## What the exercise asks
Copy the data below exactly. Any pictures in it should be omitted.

════

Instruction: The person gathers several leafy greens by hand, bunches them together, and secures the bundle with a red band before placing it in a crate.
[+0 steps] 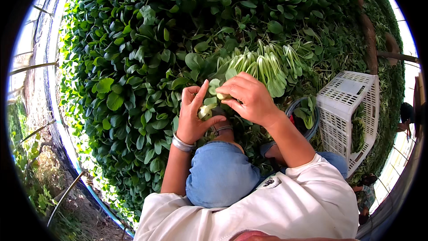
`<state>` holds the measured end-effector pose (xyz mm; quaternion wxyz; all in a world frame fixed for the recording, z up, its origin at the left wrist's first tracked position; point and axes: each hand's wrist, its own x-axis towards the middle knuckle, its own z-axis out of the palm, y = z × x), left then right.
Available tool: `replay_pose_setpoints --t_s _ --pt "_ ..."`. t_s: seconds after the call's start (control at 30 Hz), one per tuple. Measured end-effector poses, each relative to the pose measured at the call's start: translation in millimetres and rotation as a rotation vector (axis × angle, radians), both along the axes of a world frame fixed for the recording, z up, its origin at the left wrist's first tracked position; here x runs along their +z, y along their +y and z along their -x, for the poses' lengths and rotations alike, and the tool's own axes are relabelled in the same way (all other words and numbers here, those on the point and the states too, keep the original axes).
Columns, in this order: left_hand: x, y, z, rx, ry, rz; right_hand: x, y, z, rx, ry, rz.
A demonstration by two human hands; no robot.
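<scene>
Between thumb and fingers, my left hand (194, 117) holds a small leafy green plant (206, 109) with a pale stem base. Beside it on the right, my right hand (249, 98) pinches a pale green leaf or stalk (222, 95) between thumb and fingertips. Just beyond my hands, a row of picked leafy greens (260, 63) lies with pale stem bases pointing away from me and leaves towards me. Standing green plants (133, 73) grow densely ahead and to the left.
A white perforated plastic crate (347, 88) with greens inside lies tipped on its side at right. Next to it sits a round container (316, 125) holding greens. A brown pole or trunk (367, 36) runs beyond the crate. Other people (367, 190) are at the far right edge.
</scene>
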<state>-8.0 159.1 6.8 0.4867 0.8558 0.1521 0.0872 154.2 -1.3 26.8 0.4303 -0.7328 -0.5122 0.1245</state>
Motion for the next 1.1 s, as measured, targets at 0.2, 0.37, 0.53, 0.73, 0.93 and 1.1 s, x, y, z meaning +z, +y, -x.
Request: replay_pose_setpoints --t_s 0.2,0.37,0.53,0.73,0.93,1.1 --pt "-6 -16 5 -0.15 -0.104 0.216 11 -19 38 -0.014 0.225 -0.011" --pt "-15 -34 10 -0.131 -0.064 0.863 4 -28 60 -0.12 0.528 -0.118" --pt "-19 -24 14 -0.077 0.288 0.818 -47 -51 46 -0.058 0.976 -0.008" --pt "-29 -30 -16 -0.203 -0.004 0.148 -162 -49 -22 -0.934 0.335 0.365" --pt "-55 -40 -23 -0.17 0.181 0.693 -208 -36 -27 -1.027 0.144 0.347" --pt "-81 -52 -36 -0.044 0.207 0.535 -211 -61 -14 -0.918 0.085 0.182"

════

## Solution for this problem
Instruction: The person gathers several leafy greens by hand, bunches them together, and secures the bundle with a red band before placing it in a crate.
[+0 steps] 
`<state>` holds the measured end-effector pose (xyz mm; quaternion wxyz; all in a world frame fixed for the recording, z up, its origin at the left wrist's first tracked position; point and axes: each hand's wrist, its own x-axis towards the middle knuckle, its own z-axis out of the palm, y = z × x), left then right.
Available tool: `replay_pose_setpoints --t_s _ --pt "_ ..."`. t_s: seconds after the call's start (control at 30 Hz), one per tuple. Measured end-effector poses, each relative to the pose measured at the call's start: translation in millimetres and rotation as a rotation vector (axis × angle, radians), both along the axes of a world frame fixed for the recording, z up, its origin at the left wrist's first tracked position; here x runs along their +z, y along their +y and z along their -x, for the poses' lengths and rotations alike, and the tool's own axes are relabelled in the same way (all other words and numbers here, those on the point and the states too, keep the original axes).
Columns, in this order: left_hand: x, y, z, rx, ry, rz; right_hand: x, y, z, rx, ry, rz.
A demonstration by two human hands; no robot.
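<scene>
Between thumb and fingers, my left hand (194, 117) holds a small leafy green plant (206, 109) with a pale stem base. Beside it on the right, my right hand (249, 98) pinches a pale green leaf or stalk (222, 95) between thumb and fingertips. Just beyond my hands, a row of picked leafy greens (260, 63) lies with pale stem bases pointing away from me and leaves towards me. Standing green plants (133, 73) grow densely ahead and to the left.
A white perforated plastic crate (347, 88) with greens inside lies tipped on its side at right. Next to it sits a round container (316, 125) holding greens. A brown pole or trunk (367, 36) runs beyond the crate. Other people (367, 190) are at the far right edge.
</scene>
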<state>-8.0 159.1 6.8 0.4867 0.8558 0.1521 0.0872 154.2 -1.3 26.8 0.4303 -0.7328 -0.5122 0.1245</state>
Motion for the next 1.1 s, as measured, targets at 0.2, 0.37, 0.53, 0.73, 0.93 and 1.1 s, x, y, z meaning +z, +y, -x.
Request: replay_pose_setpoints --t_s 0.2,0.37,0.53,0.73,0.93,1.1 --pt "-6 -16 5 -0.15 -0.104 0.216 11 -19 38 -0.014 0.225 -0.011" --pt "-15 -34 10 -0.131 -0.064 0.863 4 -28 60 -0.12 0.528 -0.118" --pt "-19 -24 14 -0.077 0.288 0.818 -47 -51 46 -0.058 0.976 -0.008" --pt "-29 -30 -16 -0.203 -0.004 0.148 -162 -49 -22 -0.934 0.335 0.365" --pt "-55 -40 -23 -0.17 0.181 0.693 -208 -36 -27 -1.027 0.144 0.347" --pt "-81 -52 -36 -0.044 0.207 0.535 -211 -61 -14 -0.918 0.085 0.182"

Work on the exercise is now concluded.